…Юрочка, ты – проводник. Ты был и есть проводник!
Получилось так, что за этот год написала я немыслимо стихов ко дням рождений. Ну, прямо руку набила. Из сердца вырастала такая небольшая рука и писала, писала строчки для моих сердечных друзей.
Что сейчас скажу о тебе, Юрочка?
Смогу ли объяснить?
…Мне было-то лет шестнадцать, когда познакомились. Мой брат Саша (специалист, знаток японской поэзии, давний уже обитатель Токио) учился с Юрой Штерном в одном классе в старенькой французской школе на Сретенке. Потом была пауза, и Саша с Юрой нашлись уже взрослые, почти семейные, окончание МГУ и все такое…
И вот новость для меня! – Юра Штерн любит поэзию, гитару. Вокруг моих маленьких девчоночьих песенок вдруг завертелись пространства. Завертел их, ну, просто щелкнув пальцами, Юра Штерн.
Вот концерт Вадима Егорова, в Пединституте, на факультете математики. “Ты пойди-ка туда, – сказал Юра. – Вот с ним будешь выступать, потом придумаем, где”. Шел 1974 год. “Знакомься, – Юра говорит – это Луферов, Мирзаян, Бережков, они – хорошие”.
Еще разное, всяческое.
В глазах у него было… Ну, другие миры. Не долгая дорога туда, не предощущение. Он смотрел оттуда. Это был опыт открывателя, не испытателя. Не задумчивость, а уверенность. А самолюбования-то и не было.

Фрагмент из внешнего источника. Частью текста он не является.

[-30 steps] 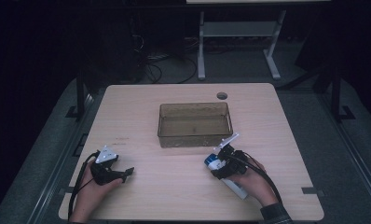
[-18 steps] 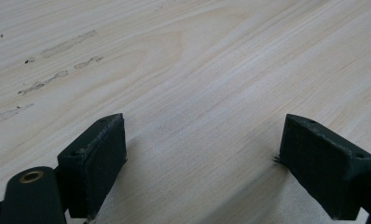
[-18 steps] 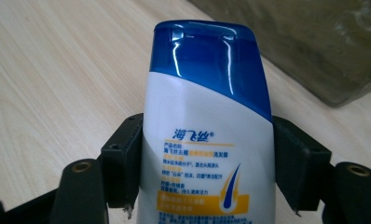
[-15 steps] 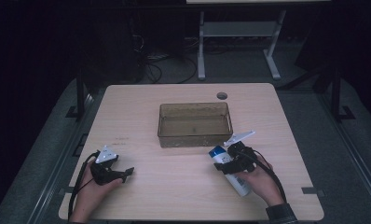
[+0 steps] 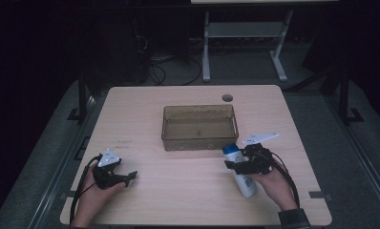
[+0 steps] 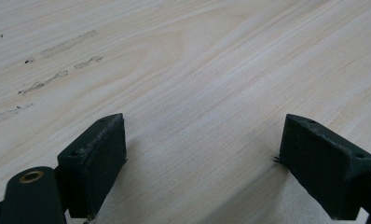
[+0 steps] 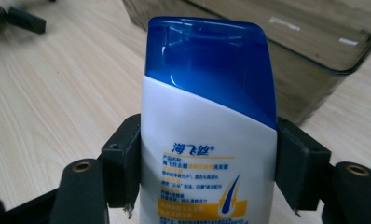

Как сказал (не забудешь ведь…) пожилой рабочий сцены, в Израиле, в зальчике, где через десять минут мне надо было начать петь… Так вот, тертый израильский мужичок при виде Юры, сидящего со мной на нестерильных ступеньках за кулисой, сказал: “Ты чего тут делаешь? Ты в Кнессете сидеть должен, а ты где сидишь?” Любоваться собой, достижениями, видимо, было некогда. А ведь в его хлопотной жизни был подлинный блеск, и, посмеиваясь над этим блеском, что ли, – он снова и опять был занят работой.
В жарком родном Израиле многие больны тяжелым холодным жлобством. То есть человечество повсеместно этим прибаливает, но видеть это в Израиле особенно больно.
А вот Юре можно было позвонить и в будни, и в праздники. Силы и время для встречи – всегда братской – у него находились.
Мы увиделись год назад – в гримерной опять, в Тель-Авиве, после концерта. Говорили прерывисто, старались – о важном. Получилось – о родительском и детском, о черном и белом… Отчего-то все звучало пронзительно.
А я была не в курсе его заболевания. Мы говорили как в последний раз. Это и был последний. Выходит так, что пишу я это в годовщину смерти Б. Ш. Окуджавы. Десять лет прошло, эре “без Булата” десять лет.
Без Юры жизнь будет иной, она уже иная.
Но, Юра, ты был проводник. Со Сретенки – в Иерусалим. Люблю тебя.
* * *
Памяти Юрия Штерна
На Серебряном, на Сретенском крыльце –
Мы сидели с первой мукой на лице.
С первой болью, как от жара стрекозы, –
Если б девочка бежала от грозы.
С первым зайчиком – соседское окно.
С первым мальчиком – недетское кино.
С первым братцем по грудному молоку…
Это вкратце, тут длиннее не могу.
На Серебряном, на Сретенском крыльце
Мы лежали, как на сахарном яйце.
На пасхальном кумаче, почти в гробу –
Со звездою в высоко клейменном лбу.
На Серебряном, на Сретенском крыльце –
Вот стоим, как в эпилоге, как в конце.
Что мы можем тут, на берегу реки,
Где мы плавали, теченью вопреки?
А мы можем, от беды на волосок,
Слышать Сретенки-старушки голосок.
Он звучит, он так невыносимо чист!
…Мой мизинчик. Магазинчик “Букинист”.